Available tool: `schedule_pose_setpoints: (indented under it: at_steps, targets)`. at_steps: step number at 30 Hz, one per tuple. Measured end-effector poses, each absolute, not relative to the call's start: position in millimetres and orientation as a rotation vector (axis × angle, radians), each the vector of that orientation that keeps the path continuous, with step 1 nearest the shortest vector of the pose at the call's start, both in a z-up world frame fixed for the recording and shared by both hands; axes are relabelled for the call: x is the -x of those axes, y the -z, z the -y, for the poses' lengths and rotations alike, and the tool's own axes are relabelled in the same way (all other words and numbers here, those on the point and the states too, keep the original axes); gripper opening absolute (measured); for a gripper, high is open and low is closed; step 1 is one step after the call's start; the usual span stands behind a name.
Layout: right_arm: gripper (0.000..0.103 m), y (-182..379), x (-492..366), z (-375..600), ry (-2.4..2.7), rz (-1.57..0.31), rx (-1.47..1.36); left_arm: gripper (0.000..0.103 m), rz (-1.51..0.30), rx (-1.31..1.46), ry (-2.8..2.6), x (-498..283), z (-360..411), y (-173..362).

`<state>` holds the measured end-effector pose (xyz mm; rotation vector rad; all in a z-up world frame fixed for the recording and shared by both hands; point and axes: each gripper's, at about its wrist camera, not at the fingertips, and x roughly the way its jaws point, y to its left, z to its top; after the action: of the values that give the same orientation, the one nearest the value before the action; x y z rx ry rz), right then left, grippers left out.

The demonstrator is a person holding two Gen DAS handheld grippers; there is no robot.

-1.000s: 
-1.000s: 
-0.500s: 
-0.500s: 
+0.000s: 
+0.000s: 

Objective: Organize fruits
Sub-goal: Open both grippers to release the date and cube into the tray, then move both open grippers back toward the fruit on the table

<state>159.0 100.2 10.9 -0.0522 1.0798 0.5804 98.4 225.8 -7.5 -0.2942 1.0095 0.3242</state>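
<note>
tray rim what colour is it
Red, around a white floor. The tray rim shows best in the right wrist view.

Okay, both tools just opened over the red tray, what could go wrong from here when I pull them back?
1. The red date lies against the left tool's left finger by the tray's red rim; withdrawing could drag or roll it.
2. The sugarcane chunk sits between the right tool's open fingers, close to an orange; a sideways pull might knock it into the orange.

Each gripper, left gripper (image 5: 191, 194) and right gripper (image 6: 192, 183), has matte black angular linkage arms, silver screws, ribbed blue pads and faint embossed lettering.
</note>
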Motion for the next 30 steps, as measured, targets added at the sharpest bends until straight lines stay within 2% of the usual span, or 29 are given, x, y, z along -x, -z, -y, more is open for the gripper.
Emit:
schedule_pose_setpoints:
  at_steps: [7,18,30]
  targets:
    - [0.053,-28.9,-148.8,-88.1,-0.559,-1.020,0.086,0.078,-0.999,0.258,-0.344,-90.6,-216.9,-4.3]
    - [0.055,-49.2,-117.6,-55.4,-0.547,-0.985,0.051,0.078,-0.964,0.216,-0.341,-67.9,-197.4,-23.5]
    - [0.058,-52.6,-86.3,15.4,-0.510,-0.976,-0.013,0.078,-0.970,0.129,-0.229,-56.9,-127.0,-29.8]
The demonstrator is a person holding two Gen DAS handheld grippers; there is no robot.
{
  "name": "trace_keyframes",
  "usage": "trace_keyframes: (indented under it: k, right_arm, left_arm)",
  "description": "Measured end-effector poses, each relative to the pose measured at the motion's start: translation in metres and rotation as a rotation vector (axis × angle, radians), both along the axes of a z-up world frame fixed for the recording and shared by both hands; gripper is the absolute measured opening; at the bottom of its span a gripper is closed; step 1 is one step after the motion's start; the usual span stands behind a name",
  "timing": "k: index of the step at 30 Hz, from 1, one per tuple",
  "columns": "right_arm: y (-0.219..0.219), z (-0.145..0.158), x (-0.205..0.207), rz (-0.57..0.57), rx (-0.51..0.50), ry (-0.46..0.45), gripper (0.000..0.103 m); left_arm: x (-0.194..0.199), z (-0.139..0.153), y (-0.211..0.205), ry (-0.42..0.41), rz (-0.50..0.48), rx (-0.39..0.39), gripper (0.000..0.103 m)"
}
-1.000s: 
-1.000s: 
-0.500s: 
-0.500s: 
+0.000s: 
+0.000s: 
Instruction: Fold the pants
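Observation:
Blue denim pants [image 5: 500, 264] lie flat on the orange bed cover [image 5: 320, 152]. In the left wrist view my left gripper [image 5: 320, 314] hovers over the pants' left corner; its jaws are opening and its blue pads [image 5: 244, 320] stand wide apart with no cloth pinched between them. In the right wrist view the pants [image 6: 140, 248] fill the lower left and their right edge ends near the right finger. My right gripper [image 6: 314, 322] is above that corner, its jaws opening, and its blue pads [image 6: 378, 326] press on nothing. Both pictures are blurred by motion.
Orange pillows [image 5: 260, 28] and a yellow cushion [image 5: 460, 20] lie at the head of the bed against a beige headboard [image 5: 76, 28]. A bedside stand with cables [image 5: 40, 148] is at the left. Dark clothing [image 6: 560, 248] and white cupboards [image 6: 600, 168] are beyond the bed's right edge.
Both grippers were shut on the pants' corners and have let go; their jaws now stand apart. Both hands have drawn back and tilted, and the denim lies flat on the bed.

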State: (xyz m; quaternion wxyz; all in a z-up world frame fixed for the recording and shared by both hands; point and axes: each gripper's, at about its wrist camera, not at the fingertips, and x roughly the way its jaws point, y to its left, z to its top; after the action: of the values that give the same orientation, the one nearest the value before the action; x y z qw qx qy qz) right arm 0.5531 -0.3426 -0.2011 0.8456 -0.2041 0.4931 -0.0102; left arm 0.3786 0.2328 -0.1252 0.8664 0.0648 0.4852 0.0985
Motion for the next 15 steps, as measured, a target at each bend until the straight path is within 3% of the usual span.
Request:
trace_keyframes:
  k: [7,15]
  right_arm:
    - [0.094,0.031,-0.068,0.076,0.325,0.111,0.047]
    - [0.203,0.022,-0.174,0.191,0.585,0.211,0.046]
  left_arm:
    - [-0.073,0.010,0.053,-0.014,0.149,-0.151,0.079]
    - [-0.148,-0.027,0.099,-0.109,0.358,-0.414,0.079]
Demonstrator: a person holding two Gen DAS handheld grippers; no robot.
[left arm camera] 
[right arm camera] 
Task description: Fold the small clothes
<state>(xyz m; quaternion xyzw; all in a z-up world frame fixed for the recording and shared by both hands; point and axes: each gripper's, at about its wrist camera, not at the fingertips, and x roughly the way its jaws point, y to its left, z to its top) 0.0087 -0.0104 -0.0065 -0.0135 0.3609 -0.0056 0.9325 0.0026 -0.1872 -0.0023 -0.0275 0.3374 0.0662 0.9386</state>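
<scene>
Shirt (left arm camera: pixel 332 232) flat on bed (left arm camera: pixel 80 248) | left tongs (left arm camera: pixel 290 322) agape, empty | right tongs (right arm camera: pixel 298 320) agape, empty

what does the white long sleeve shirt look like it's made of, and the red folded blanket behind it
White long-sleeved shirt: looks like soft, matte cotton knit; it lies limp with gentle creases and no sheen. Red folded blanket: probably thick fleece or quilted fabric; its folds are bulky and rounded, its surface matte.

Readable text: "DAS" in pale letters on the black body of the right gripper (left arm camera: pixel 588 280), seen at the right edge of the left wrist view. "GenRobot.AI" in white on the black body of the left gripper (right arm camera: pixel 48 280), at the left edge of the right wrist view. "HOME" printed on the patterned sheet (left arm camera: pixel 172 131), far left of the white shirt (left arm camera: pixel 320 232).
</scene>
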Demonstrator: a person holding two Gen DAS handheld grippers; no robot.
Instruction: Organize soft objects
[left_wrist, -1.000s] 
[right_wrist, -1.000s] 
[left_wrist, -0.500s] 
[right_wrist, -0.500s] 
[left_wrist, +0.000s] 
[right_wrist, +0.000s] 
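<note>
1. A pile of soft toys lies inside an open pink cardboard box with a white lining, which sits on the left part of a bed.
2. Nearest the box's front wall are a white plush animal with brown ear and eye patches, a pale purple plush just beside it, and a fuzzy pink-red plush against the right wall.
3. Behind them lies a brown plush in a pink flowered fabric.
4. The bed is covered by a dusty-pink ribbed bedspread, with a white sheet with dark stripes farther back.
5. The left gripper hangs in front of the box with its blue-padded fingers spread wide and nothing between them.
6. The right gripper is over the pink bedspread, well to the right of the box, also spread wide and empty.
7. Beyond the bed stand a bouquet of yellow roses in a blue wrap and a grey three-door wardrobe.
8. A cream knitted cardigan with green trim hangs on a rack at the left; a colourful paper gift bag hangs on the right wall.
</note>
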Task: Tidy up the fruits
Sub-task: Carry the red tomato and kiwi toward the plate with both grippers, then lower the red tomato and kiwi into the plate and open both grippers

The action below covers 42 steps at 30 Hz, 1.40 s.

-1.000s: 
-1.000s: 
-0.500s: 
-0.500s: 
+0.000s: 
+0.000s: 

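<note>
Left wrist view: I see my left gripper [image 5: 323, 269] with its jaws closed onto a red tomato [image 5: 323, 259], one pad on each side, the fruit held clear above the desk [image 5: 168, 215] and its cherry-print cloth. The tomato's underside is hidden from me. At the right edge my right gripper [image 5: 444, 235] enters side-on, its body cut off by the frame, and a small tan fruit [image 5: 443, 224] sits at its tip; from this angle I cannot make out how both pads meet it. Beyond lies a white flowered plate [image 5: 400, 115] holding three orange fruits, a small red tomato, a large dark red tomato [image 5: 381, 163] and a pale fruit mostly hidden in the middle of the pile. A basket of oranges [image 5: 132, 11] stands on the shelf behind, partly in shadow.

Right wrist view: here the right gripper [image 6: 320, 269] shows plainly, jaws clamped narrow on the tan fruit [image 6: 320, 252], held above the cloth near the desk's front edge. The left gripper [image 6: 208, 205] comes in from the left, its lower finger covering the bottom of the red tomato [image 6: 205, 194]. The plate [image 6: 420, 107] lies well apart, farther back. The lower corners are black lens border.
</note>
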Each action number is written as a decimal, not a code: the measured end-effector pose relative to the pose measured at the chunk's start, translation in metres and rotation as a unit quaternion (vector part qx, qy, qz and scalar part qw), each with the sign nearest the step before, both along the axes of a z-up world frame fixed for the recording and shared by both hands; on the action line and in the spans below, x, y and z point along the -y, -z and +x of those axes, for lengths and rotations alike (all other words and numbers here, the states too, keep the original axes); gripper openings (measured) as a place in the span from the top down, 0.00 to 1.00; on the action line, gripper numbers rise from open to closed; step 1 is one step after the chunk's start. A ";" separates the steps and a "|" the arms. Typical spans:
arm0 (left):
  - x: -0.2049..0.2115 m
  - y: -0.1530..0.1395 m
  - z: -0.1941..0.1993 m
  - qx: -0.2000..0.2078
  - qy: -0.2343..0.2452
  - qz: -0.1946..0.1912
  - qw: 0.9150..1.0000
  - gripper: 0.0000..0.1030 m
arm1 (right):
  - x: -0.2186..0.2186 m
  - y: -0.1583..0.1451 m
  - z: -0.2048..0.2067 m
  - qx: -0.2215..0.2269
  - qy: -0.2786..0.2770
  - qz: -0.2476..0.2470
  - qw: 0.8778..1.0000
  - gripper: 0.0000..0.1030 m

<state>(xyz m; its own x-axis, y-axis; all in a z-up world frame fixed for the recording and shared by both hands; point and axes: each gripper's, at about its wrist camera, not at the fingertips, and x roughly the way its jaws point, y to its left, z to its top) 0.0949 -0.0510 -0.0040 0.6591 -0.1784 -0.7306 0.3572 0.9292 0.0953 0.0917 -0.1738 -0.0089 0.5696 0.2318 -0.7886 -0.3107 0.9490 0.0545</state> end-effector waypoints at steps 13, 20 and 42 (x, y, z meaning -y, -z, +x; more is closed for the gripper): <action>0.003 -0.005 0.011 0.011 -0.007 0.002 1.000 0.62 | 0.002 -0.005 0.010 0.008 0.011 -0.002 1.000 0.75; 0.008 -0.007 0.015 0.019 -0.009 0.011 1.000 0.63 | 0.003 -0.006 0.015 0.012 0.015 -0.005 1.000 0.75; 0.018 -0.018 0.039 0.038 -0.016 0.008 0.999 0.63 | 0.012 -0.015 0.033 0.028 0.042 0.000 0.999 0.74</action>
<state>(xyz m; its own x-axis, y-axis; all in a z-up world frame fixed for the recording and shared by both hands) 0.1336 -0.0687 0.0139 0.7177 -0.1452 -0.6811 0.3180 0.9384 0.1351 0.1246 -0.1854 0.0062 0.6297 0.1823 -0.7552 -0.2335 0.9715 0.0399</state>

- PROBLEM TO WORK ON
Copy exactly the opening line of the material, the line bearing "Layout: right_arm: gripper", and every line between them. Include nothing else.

- WRITTEN ANSWER
Available tool: `schedule_pose_setpoints: (indented under it: at_steps, targets)`. at_steps: step number at 30 Hz, one per tuple. Measured end-effector poses, each absolute, not relative to the call's start: position in millimetres and orientation as a rotation vector (axis × angle, radians), each the vector of that orientation that keeps the path continuous, with step 1 nearest the shortest vector of the pose at the call's start, both in a z-up world frame fixed for the recording and shared by both hands; axes are relabelled for the call: x is the -x of those axes, y the -z, z the -y, for the poses' lengths and rotations alike, and the tool's own axes are relabelled in the same way (all other words and numbers here, those on the point and the states too, keep the original axes); gripper opening absolute (measured); for a gripper, high is open and low is closed; step 1 is one step after the call's start; the usual span stands behind a name.
Layout: right_arm: gripper (0.000..0.103 m), y (-182..379), x (-492..366), z (-375..600), ry (-2.4..2.7), rz (-1.57..0.31), rx (-1.47..1.36); left_arm: gripper (0.000..0.103 m), rz (-1.51..0.30), rx (-1.31..1.46), ry (-2.8..2.6), x (-498..283), z (-360..411), y (-173..362).

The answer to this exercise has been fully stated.